### TASK ITEM
Looking at the material below, work out how many of its lines hold the string "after". Give that figure alone.

### RECORDS SHOWN

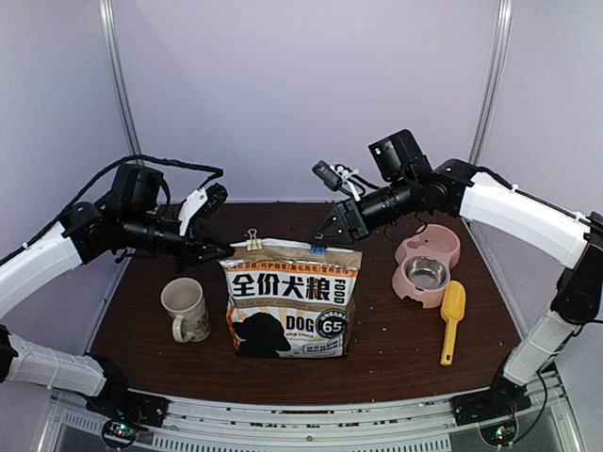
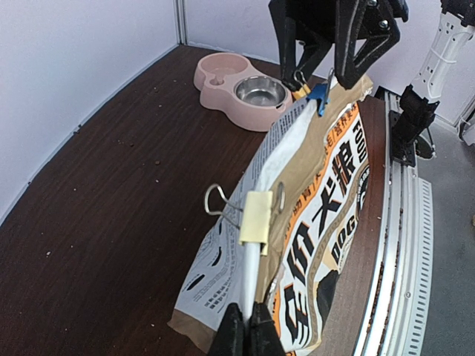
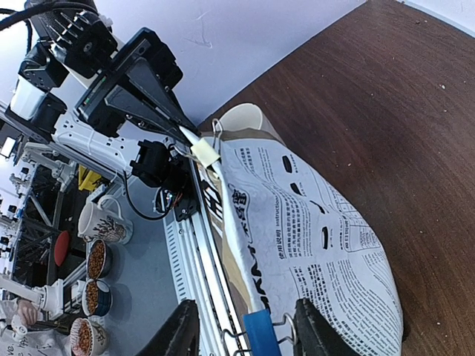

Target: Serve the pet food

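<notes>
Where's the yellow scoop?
In the top view, the yellow scoop lies on the right side of the table, just in front of the pink bowl and right of the dog food bag.

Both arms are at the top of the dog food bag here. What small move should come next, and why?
Probably close the right gripper on the blue clip. Its jaws stand open on either side of that clip, which, with a cream clip, pins the bag shut. The left gripper is pinching the bag's top edge.

One dog-food bag (image 1: 290,311), two clips (image 1: 252,241), one mug (image 1: 185,308), one feeder (image 1: 426,266), one scoop (image 1: 451,318)
</notes>
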Controlling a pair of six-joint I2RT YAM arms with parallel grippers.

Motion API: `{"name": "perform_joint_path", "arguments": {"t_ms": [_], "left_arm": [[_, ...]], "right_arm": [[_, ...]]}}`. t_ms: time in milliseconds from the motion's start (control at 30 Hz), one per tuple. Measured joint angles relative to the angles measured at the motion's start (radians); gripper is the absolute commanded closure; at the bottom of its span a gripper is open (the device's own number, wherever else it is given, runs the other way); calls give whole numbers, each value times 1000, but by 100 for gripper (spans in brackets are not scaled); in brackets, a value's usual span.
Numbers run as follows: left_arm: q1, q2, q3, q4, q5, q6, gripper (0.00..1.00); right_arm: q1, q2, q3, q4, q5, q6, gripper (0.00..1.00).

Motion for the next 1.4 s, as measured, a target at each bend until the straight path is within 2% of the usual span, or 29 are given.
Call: {"name": "perform_joint_path", "arguments": {"t_ms": [200,233,333,433,667,800,967,1133,1400], "left_arm": [[0,0,0,0,2,0,100],[0,0,0,0,2,0,100],[0,0,0,0,2,0,100],[0,0,0,0,2,0,100],[0,0,-2,2,2,0,100],[0,0,-2,2,2,0,100],[0,0,-2,3,2,0,100],[0,0,-2,3,2,0,100],[0,-1,-2,3,2,0,100]], "right_arm": [[0,-12,-33,40,12,-15,64],[0,-18,-45,50,17,-18,63],[0,-38,-71,69,28,-23,44],[0,-56,-81,87,30,-22,34],[0,-85,-86,120,30,-26,25],[0,-85,-87,117,39,-36,16],[0,-79,-87,115,64,-49,12],[0,-52,-87,114,71,-53,17],[0,-23,-87,108,45,-52,45]]}}
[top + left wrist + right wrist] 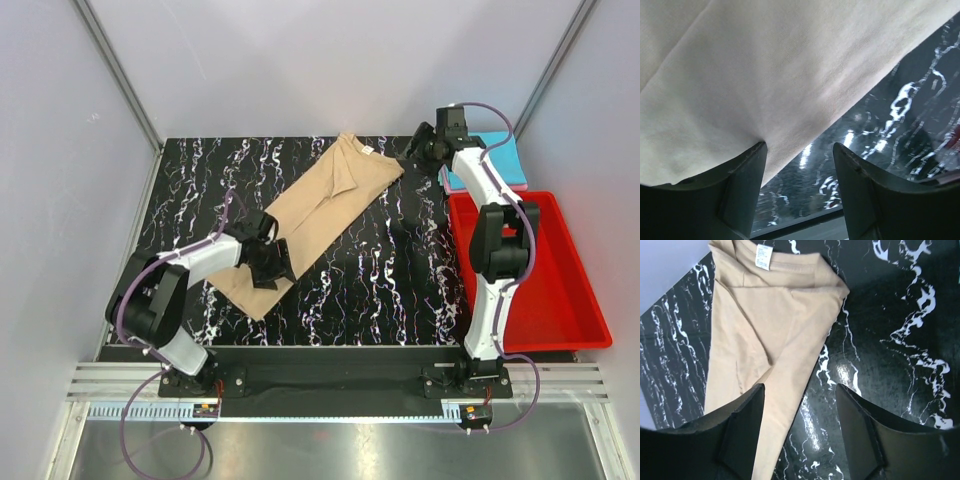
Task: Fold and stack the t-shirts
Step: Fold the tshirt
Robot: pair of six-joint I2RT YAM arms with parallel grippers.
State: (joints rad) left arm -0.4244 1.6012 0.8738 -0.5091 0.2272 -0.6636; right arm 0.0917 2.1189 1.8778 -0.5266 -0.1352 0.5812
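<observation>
Tan t-shirt (320,210) lies on the black marble table (400,290) as a long narrow strip, diagonal, neck label (764,256) at the far end; sides look already folded in, so likely the end-to-end fold is next. Left gripper (799,146) sits low at the near hem, jaws apart, one finger at the cloth edge, the other over bare table, nothing pinched. Right gripper (800,387) hovers above the collar end, jaws wide, empty. Cyan t-shirt (495,150) sits folded at the far right, behind the red bin (600,330); the right arm reaches across that corner. Nothing blocks the strip itself.
</observation>
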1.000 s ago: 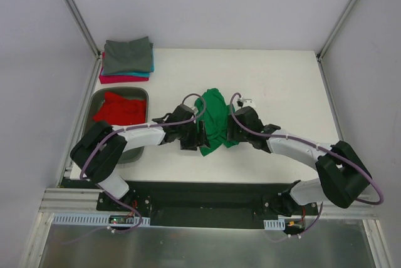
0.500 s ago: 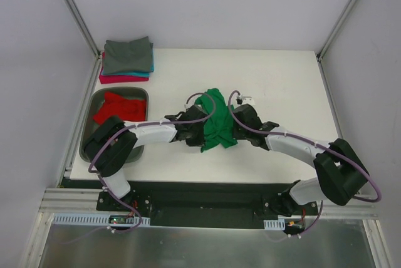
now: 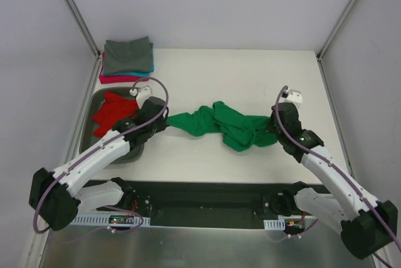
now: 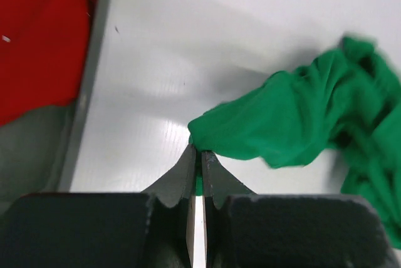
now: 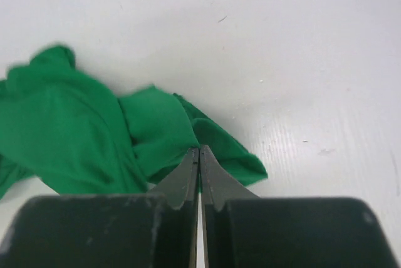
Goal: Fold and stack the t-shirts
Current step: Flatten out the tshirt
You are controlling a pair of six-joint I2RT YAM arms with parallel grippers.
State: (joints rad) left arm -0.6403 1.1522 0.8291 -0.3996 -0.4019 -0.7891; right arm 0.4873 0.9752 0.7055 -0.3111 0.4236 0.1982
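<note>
Here the green t-shirt [image 3: 219, 124] lies bunched across the middle of the surface [image 3: 250, 67], drawn out between both arms. The left jaws are closed on its left tip and the right jaws on its right edge, at centre-bottom of each wrist view. Its sleeves and neck are lost in the folds. At left, the red t-shirt [image 3: 111, 110] sits in the tray [image 3: 100, 94], partly behind the left arm.

Five t-shirts [image 3: 232, 127] (three stacked), one tray [image 3: 89, 139].
</note>
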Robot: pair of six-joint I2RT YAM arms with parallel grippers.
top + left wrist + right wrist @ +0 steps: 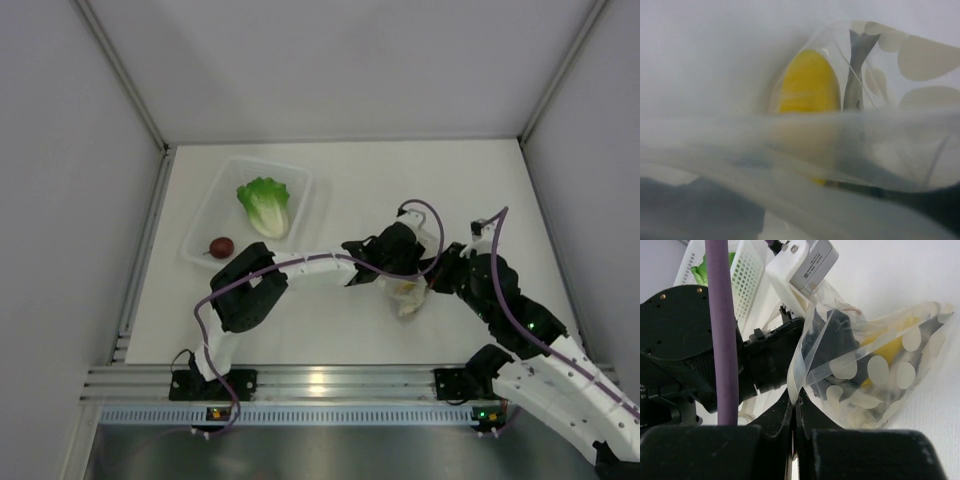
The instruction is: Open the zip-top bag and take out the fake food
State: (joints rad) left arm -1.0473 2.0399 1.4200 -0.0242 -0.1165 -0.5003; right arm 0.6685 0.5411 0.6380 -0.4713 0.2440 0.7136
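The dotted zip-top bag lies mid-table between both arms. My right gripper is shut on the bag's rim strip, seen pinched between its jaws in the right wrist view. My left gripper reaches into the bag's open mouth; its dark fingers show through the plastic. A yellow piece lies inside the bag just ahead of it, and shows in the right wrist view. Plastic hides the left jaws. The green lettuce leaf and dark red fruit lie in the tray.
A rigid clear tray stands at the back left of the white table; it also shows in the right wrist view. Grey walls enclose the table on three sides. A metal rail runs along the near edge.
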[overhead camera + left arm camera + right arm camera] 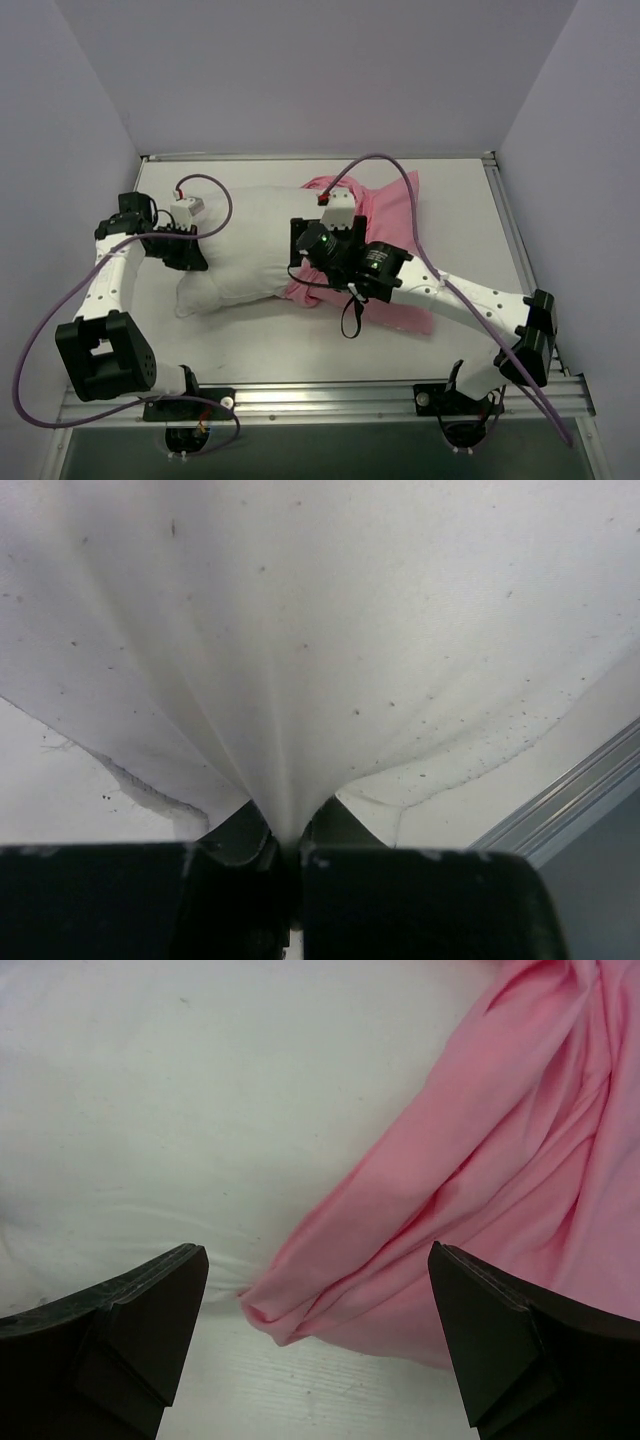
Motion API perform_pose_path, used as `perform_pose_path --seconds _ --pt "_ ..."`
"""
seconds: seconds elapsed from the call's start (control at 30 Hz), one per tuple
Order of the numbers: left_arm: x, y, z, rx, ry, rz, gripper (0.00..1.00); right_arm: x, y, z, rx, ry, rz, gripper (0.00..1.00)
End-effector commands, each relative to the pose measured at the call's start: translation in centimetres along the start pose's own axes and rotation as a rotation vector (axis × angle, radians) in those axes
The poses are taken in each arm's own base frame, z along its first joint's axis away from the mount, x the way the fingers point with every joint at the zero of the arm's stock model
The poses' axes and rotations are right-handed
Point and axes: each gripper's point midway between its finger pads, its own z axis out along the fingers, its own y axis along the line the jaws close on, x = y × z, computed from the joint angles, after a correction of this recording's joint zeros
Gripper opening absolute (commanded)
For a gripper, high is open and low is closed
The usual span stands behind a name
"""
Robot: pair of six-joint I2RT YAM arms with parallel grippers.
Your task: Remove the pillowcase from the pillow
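Left wrist view: left gripper [290, 842] is clenching the pillow [300, 630] fabric just ahead; right gripper [315, 1260] is hovering released, pillowcase [500, 1160] lying ahead between its jaws.

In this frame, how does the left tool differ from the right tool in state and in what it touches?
The left tool is shut, pinching a fold of the white pillow; the right tool is open and grips nothing. The left tool is at the pillow's bare left end; the right tool hangs over the bunched edge of the pink pillowcase. Both point at the pillow.
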Motion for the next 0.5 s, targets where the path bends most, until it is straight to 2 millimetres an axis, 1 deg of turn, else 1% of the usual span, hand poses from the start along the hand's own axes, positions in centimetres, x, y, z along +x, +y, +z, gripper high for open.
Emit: perform_pose_path --seconds 0.0,0.03,0.1,0.2,0.23,0.27,0.3,0.33,0.37,0.4,0.43,0.47 --pt "-2.6 -1.2 -1.4 0.015 -0.116 0.049 0.02 4.0 -2.7 2.1 0.190 0.018 0.081 1.00" --pt "-2.8 -1.5 -1.7 0.018 -0.122 0.050 0.02 5.0 -2.6 2.8 0.192 0.031 0.070 1.00" --pt "-3.1 -2.0 -2.2 0.022 -0.138 0.057 0.02 5.5 -1.9 3.7 0.175 0.024 0.074 0.99" --pt "-3.7 -2.9 -3.2 0.033 -0.169 0.064 0.02 6.3 -3.3 5.3 0.243 0.018 0.052 0.95" --pt "-3.9 -3.1 -3.5 0.034 -0.175 0.064 0.02 6.3 -3.9 5.8 0.255 0.024 0.072 0.89" --pt "-4.5 -3.5 -4.0 0.038 -0.195 0.065 0.02 7.4 -4.6 6.2 0.256 0.046 0.063 0.86" --pt "-4.9 -3.8 -4.5 0.035 -0.213 0.071 0.02 7.3 -4.3 6.6 0.235 0.036 0.091 0.80" --pt "-5.3 -3.9 -5.0 0.033 -0.228 0.072 0.02 7.3 -4.7 6.6 0.232 0.034 0.116 0.66" --pt "-5.7 -4.1 -5.5 0.029 -0.245 0.062 0.02 7.6 -5.3 6.9 0.241 0.040 0.134 0.58" --pt "-6.6 -4.2 -6.6 0.014 -0.279 0.072 0.02 8.6 -6.3 7.0 0.261 0.052 0.129 0.49" --pt "-7.3 -3.8 -7.4 -0.007 -0.309 0.060 0.02 8.9 -6.9 6.9 0.270 0.053 0.138 0.34" --pt "-7.8 -3.7 -8.1 -0.015 -0.329 0.038 0.02 9.0 -7.5 6.7 0.279 0.051 0.156 0.27"
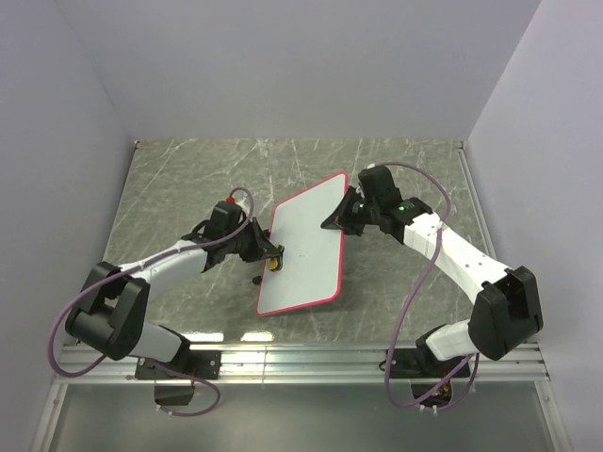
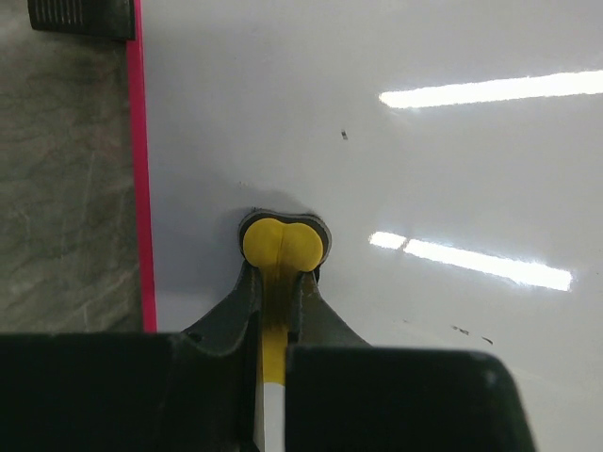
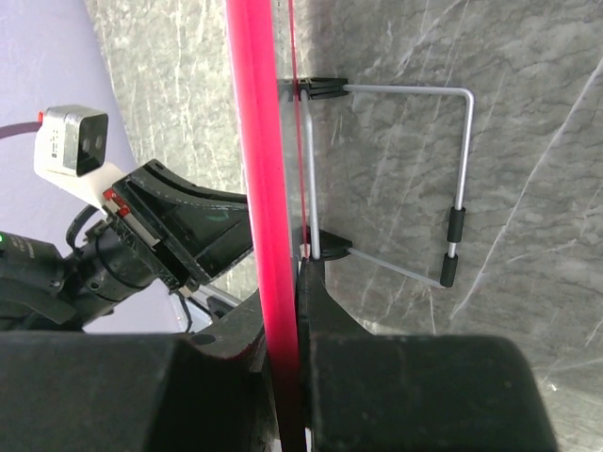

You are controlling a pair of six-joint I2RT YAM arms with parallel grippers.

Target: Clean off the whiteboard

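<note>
Eraser pinched in my left hand, pressed on board near its left rim. Right hand clamps board's right edge. Board mid-desk, between my arms.

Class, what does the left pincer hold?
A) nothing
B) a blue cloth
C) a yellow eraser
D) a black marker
C: the left pincer is shut on a yellow eraser, its rounded end over the whiteboard.

I see my left arm and right arm in white shells with black joints, mauve cables looping off both, green lights right of centre, left gripper black.
</note>
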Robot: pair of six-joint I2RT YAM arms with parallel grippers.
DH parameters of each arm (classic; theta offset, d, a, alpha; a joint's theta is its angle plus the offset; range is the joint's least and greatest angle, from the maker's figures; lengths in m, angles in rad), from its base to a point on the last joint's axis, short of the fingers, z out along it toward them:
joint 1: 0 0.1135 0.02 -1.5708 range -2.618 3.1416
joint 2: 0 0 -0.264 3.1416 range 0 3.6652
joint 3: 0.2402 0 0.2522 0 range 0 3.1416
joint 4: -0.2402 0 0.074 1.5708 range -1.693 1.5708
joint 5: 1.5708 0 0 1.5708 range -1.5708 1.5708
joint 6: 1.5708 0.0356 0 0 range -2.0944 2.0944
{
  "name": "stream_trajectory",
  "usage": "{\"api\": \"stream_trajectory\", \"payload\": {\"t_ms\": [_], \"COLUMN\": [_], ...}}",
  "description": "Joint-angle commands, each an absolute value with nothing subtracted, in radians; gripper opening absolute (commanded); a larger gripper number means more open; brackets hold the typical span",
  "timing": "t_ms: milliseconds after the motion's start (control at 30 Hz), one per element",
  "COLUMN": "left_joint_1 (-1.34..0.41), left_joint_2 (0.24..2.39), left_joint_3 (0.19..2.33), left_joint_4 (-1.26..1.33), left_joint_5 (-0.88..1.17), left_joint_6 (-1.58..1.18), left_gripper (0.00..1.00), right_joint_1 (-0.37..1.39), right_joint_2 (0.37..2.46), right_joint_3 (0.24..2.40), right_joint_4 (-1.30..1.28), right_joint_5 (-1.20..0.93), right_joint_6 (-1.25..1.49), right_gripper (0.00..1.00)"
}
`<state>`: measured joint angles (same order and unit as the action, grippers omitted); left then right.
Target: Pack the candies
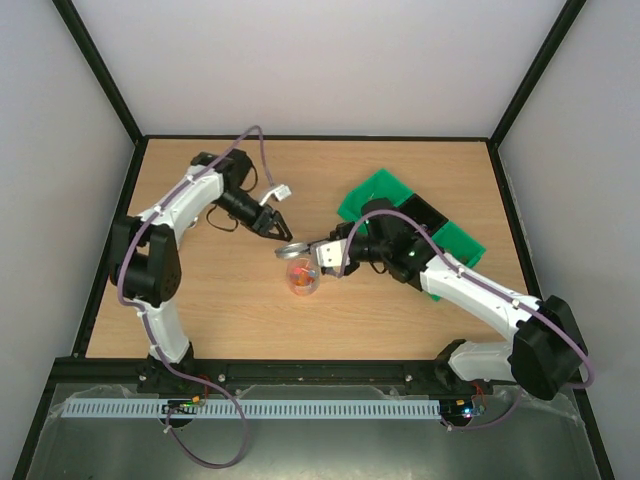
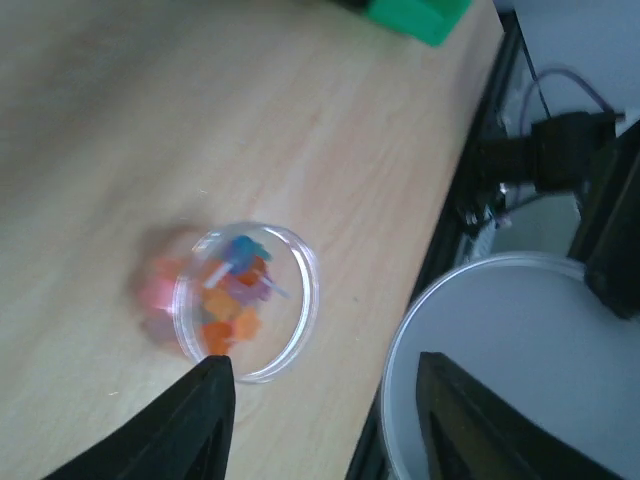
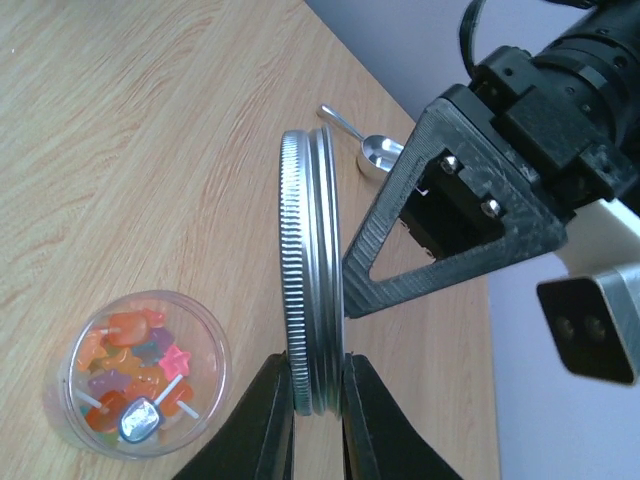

### OUTPUT OF THE TASK
2